Mail Archives: djgpp-workers/2001/08/25/13:14:33
> From: sandmann AT clio DOT rice DOT edu (Charles Sandmann)
> Date: Sat, 25 Aug 2001 09:59:45 -0500 (CDT)
>
> 3) This problem is masked on 2.03 due to call sequences which are different
> (when using fstat, no one calls the get magic manually).
??? What do you mean by that? fstat _always_ tries to get the magic
number if the handle refers to a file (not a character device).
> 4) This problem is masked on 2.04 if lfn=n due to call sequence differences
> (when using fstat).
And just to be sure we are talking about the same issue: by ``this
problem'' do you mean the weird behvaior of read and lseek wrt file
position? Or is there anything else?
> What I think, but must be confirmed:
> 1) This problem is only seen on handle 0 when opened by NT, not Bash
I think you saw similar problems on handle 1. The current hypothesis
is that any handle opened by the NT shell will behave like that, which
means handles 0-4 could potentially be affected.

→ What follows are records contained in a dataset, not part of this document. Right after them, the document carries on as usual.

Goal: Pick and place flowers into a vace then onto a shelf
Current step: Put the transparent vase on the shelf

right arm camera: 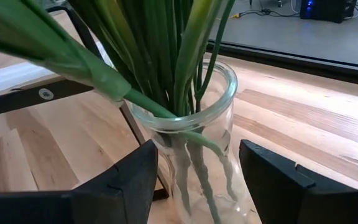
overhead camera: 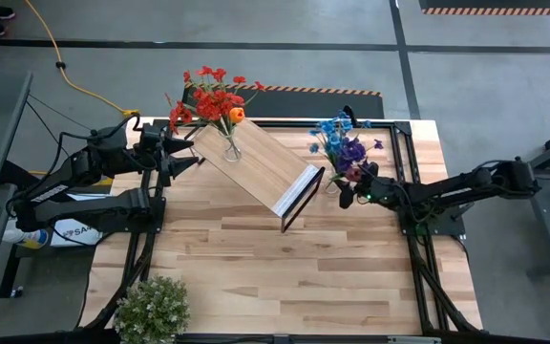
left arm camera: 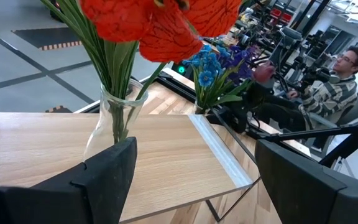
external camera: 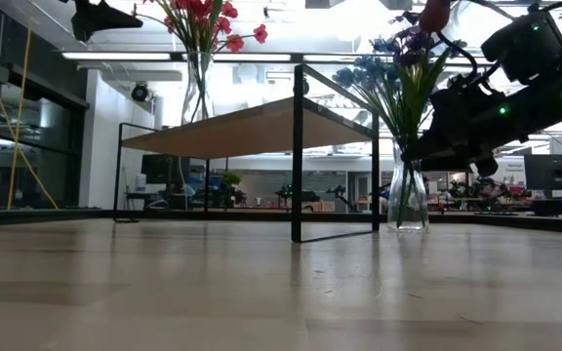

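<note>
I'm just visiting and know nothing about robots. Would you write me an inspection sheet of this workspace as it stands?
Surface: slatted wooden tabletop, mostly bare in front.
Job's things: red and orange flowers in a glass vase standing on the shelf; blue and purple flowers in a second vase on the tabletop beside the shelf.
Clutter: bushy pale green plant at the near left corner.
Grippers: left gripper open beside the shelf vase; right gripper open, its fingers either side of the second vase.
Cables: yellow cable on the floor.
Surroundings: a seated person beyond the table.
</note>
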Robot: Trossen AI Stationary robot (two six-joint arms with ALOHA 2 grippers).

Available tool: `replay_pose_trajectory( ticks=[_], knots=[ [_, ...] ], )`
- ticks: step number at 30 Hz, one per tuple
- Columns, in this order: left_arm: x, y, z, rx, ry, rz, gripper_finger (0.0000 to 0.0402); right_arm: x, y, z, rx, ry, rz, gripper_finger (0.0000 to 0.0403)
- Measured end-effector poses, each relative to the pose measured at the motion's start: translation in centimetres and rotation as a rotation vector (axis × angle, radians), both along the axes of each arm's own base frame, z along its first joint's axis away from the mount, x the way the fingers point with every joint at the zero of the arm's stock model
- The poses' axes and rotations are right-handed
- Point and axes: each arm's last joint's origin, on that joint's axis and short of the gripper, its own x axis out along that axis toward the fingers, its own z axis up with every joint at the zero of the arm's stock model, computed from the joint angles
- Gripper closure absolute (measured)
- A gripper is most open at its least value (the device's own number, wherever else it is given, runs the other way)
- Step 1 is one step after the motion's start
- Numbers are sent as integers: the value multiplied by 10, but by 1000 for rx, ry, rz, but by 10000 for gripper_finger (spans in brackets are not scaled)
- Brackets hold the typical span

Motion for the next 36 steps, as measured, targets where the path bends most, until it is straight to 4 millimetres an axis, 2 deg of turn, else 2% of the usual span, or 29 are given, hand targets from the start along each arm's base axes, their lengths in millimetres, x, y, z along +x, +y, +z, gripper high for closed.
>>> replay_pose_trajectory(
  ticks=[18, 36],
  knots=[
    [0, 0, 0, 0, 0, 0, 43, 1, -2, 4, -38, -18, 3, 187],
    [0, 0, 0, 0, 0, 0, 43, 1, -12, 6, -35, -36, -1, 187]
  ],
)
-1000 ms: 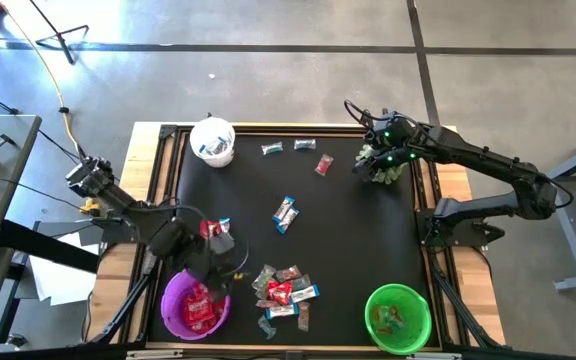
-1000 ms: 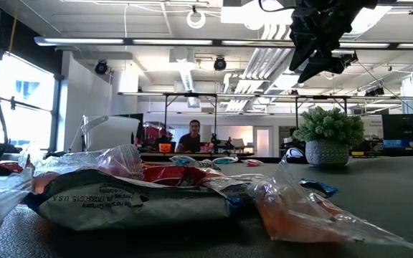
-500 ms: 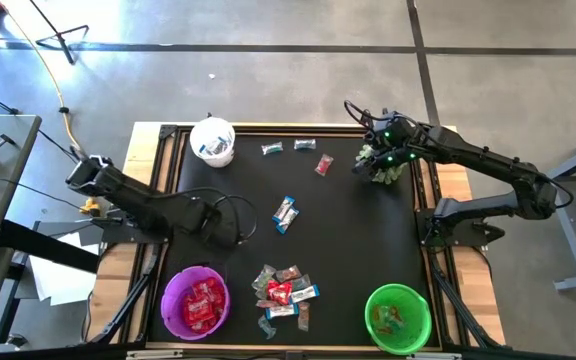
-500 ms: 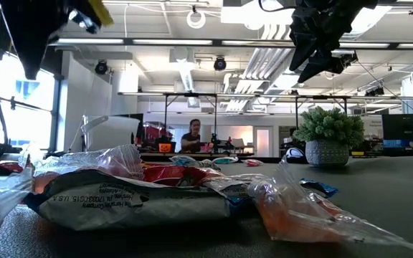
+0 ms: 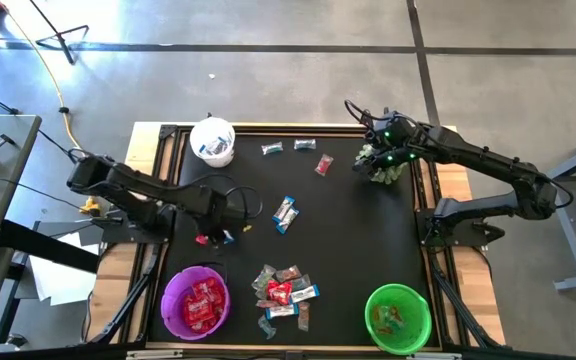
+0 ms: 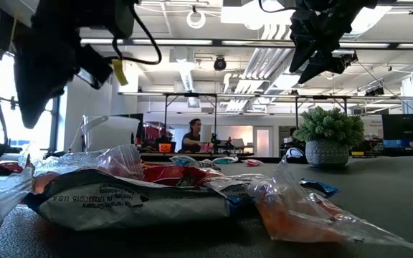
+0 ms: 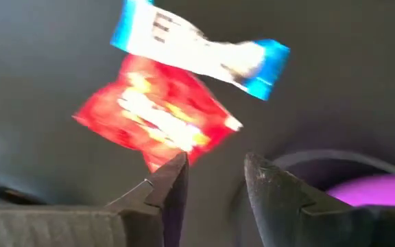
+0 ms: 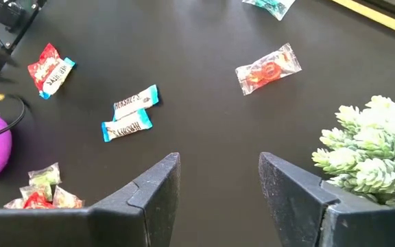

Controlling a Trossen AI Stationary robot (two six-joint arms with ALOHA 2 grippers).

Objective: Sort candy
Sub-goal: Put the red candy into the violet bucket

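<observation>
Beside left hand (image 7: 214, 175), candy (image 7: 158, 123) crosswise.

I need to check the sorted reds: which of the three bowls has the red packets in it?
The purple bowl near the left gripper. It holds shiny red packets; the white bowl and the green bowl hold other candy.

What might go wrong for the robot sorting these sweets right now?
The red packet and the blue-and-white bar lie touching, right in front of the left pincer, so it may grab both or nudge one away. The central candy pile is overlapped, so single picks look tricky. The right pincer hangs beside the spiky plant and might bump it.
</observation>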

> Tests I'd like to see first:
> 1) Does this happen on any handles opened with libc? If not then let's
> narrow any tests in the future to handle 0,1,2,3,4 at worst.
> 2) Does this happen on any handle which _get_dev_info is not 0?
> 3) Does seek on pipes work? For example, prog1 | prog2 - lets say that
> prog1 dumps 10 Megabytes down the pipe, can we reliably seek anyplace,
> anytime in that 10Mb? I know that limited seeks *DO* work, for example
> "dir | test" shows the magic as " V" and then is off by two chars. But
> if I do the fix I can go back the two characters in the pipe. But how
> far can I go? Should pipes really be marked executable?
> 4) Does rebuilt patch work on stdin() if built using a patched 2.03?
> 5) Does rebuilt patch work on stdin() if you force ISREG to be false?
Sounds like a good plan to me. But if an extra seek solves the
problem, why not try use it? We could make it part of this testing as
well, to see whether it indeed solves the problems.
> A similar problem is seen when redirecting from NUL for example - this is
> shown as a regular file. We shouldn't be seeking on NUL, or reading
> magic numbers, but we do today.
We seek on NUL because we don't know it's a character device.